Cardioprotective effects of lysyl oxidase inhibition against volume overload-induced extracellular matrix remodeling

Abstract

A hallmark of heart failure (HF) is adverse extracellular matrix (ECM) remodeling, which is regulated by the collagen cross-linking enzyme, lysyl oxidase (LOX). In this study, we evaluate the efficacy of LOX inhibition to prevent adverse left ventricular (LV) remodeling and dysfunction using an experimental model of HF. Sprague-Dawley rats were subjected to surgically induced volume overload (VO) by creation of aortocaval fistula (ACF). A LOX inhibitor, beta-aminopropionitrile (BAPN; 100 mg/kg/day), was administered to rats with ACF or sham surgery at eight weeks postsurgery. Echocardiography was used to assess progressive alterations in cardiac ventricular structure and function.
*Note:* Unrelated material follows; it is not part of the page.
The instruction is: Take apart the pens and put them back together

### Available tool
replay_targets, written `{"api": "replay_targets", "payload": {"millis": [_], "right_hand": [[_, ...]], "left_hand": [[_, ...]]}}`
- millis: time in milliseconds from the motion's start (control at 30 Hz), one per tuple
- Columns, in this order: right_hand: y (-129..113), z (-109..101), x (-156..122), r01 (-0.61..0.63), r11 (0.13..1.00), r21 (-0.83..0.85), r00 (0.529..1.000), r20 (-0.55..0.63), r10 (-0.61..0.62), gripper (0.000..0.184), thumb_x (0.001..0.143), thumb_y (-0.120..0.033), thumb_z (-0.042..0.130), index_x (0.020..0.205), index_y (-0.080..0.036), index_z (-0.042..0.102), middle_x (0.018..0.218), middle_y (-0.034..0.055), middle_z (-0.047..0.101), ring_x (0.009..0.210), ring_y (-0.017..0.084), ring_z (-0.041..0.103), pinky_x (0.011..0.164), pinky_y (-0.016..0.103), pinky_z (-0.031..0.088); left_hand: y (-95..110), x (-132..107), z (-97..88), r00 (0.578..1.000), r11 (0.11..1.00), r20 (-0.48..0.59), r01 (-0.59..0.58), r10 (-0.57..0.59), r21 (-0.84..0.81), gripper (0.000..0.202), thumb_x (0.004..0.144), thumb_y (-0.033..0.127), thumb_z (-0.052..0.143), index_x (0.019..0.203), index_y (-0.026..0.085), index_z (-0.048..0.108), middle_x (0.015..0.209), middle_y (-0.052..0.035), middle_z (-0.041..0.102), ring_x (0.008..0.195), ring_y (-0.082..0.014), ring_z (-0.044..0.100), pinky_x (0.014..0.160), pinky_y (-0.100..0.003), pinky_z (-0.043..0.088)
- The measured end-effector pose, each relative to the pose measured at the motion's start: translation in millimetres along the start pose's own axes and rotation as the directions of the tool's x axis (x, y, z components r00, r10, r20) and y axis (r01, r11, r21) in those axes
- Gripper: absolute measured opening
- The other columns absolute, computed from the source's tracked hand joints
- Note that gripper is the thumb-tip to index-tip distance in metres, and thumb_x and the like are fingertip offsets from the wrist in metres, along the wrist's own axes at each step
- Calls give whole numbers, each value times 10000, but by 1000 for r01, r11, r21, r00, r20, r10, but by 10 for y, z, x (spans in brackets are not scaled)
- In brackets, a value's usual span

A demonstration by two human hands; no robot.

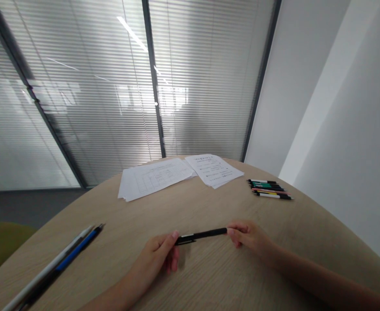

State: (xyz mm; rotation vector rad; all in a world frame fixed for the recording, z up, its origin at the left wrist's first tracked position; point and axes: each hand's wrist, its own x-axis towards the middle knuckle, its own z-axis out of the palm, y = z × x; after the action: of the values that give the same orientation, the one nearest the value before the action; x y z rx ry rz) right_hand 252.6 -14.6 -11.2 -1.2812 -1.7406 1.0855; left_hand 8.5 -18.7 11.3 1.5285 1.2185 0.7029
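Both hands (159, 250) on one pen (206, 234) (black)

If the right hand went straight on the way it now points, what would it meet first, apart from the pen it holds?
The right hand would probably meet the papers on the left, but its height is unclear: it might pass above.

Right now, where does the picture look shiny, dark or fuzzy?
Head view: white glare streaks the grey slatted blinds; head view: soft shadow lies on the light-wood table near the left hand; head view: print on white paper sheets looks too fuzzy to read.
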Motion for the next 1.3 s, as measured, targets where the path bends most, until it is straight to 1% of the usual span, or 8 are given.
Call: {"api": "replay_targets", "payload": {"millis": [100, 167, 333, 533, 700, 900, 1133, 1300], "right_hand": [[46, 7, 13, 8, 1000, 27, 1000, -23, -7, 431, 701, -554, 443, 485, -181, 426, 435, -37, 407, 437, 95, 390, 489, 226, 342], [80, 10, 22, 24, 999, 33, 999, -30, -23, 438, 717, -547, 423, 472, -183, 423, 433, -35, 413, 441, 99, 397, 548, 250, 375], [75, 0, 23, 50, 999, -3, 999, -2, -50, 459, 735, -541, 392, 446, -184, 410, 432, -27, 407, 476, 111, 419, 584, 259, 377], [30, -1, 11, -30, 1000, -7, 1000, 6, 30, 408, 688, -540, 454, 499, -180, 412, 435, -40, 397, 437, 92, 375, 458, 217, 296], [47, 1, 18, -12, 1000, -3, 1000, 0, 12, 409, 706, -526, 433, 493, -178, 405, 435, -39, 393, 439, 91, 363, 462, 217, 282], [41, -7, 12, 3, 1000, -9, 1000, 2, -3, 420, 713, -528, 426, 483, -177, 406, 436, -36, 397, 442, 93, 370, 466, 217, 286], [71, 11, 6, -2, 999, -35, 999, 33, 3, 388, 706, -511, 463, 511, -178, 429, 439, -42, 406, 431, 89, 374, 457, 210, 289], [13, 7, -7, 5, 1000, -23, 1000, 0, -5, 435, 715, -554, 418, 479, -189, 423, 430, -34, 400, 441, 106, 391, 487, 230, 332]], "left_hand": [[-42, 25, 11, 996, 995, -22, -89, 88, -52, 272, 685, 411, 503, 775, 165, 578, 595, 1, 608, 466, -113, 496, 469, -211, 364], [-77, 45, 18, 984, 984, -65, -167, 163, -59, 349, 609, 298, 602, 934, 196, 529, 684, 11, 616, 550, -126, 529, 517, -215, 391], [-69, 8, 11, 985, 985, -94, -136, 146, 108, 135, 646, 300, 560, 680, 170, 565, 536, 29, 547, 450, -108, 471, 456, -206, 353], [-6, -41, -9, 996, 985, 43, -90, 84, 150, 494, 799, 450, 292, 486, 155, 536, 431, 5, 502, 423, -111, 465, 460, -213, 354], [-90, 1, 20, 978, 977, -20, -205, 207, 63, 357, 689, 340, 510, 1020, 210, 491, 731, 5, 577, 564, -129, 517, 514, -220, 398], [-78, -30, 28, 969, 920, -28, -223, 245, 323, 96, 686, 259, 506, 759, 198, 523, 706, 1, 553, 665, -162, 519, 586, -242, 398], [36, -46, 14, 984, 915, -45, -143, 172, 376, 367, 779, 370, 361, 465, 190, 419, 432, 41, 407, 452, -126, 421, 486, -227, 322], [-35, -19, 32, 985, 961, -52, -149, 166, 235, 231, 666, 324, 549, 858, 195, 554, 522, 63, 458, 459, -114, 431, 458, -200, 336]]}}
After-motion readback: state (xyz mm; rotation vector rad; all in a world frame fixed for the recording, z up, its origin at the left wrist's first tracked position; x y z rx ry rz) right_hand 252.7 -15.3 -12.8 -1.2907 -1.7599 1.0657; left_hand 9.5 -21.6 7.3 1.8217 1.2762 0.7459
Left ventricular (LV) catheterization was used to assess alterations in contractility, stiffness, LV pressure and volume, and other indices of cardiac function. The LV ECM alterations were assessed by: (a) histological staining of collagen, (b) protein expression of collagen types I and III, (c) hydroxyproline assay, and (d) cross-linking assay. LOX inhibition attenuated VO-induced increases in cardiac stress, and attenuated increases in interstitial myocardial collagen, total collagen, and protein levels of collagens I and III. Both echocardiography and catheterization measurements indicated improved cardiac function post-VO in BAPN treated rats vs. untreated. Inhibition of LOX attenuated VO-induced decreases in LV stiffness and cardiac function. Overall, our data indicate that LOX inhibition was cardioprotective in the volume overloaded heart.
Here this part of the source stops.